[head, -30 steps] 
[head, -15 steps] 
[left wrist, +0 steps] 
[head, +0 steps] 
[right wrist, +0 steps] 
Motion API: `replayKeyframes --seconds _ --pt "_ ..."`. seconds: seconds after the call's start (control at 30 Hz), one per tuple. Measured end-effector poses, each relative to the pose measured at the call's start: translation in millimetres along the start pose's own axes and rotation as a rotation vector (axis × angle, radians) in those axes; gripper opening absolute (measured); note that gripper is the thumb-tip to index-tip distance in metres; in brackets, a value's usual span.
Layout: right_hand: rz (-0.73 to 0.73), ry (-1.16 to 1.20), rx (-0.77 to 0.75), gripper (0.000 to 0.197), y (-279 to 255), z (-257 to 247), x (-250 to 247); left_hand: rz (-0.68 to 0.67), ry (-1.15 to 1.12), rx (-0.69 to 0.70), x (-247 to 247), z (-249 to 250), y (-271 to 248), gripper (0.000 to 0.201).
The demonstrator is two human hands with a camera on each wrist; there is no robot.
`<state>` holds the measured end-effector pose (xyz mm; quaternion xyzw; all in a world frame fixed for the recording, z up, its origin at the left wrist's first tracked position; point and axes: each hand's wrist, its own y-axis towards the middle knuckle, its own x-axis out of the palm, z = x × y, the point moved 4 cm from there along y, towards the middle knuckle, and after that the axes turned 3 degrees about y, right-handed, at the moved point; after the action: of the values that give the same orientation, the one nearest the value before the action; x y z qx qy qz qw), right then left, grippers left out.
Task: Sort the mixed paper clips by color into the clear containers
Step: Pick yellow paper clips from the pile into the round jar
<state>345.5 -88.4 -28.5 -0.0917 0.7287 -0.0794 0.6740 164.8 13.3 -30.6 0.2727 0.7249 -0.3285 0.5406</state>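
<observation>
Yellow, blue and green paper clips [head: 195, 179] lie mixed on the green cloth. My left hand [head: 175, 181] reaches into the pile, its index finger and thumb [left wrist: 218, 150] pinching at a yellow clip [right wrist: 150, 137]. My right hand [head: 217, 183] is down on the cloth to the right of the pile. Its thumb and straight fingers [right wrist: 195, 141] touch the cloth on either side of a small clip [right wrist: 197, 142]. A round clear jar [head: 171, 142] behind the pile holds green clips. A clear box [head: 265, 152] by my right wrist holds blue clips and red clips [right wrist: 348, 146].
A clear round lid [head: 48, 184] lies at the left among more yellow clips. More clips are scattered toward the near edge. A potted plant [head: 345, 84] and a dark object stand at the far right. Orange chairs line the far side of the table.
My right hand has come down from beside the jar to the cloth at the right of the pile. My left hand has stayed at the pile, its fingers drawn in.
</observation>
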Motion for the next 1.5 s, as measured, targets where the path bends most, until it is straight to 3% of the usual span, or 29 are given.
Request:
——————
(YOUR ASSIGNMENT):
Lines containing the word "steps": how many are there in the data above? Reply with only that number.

(SOLUTION):
5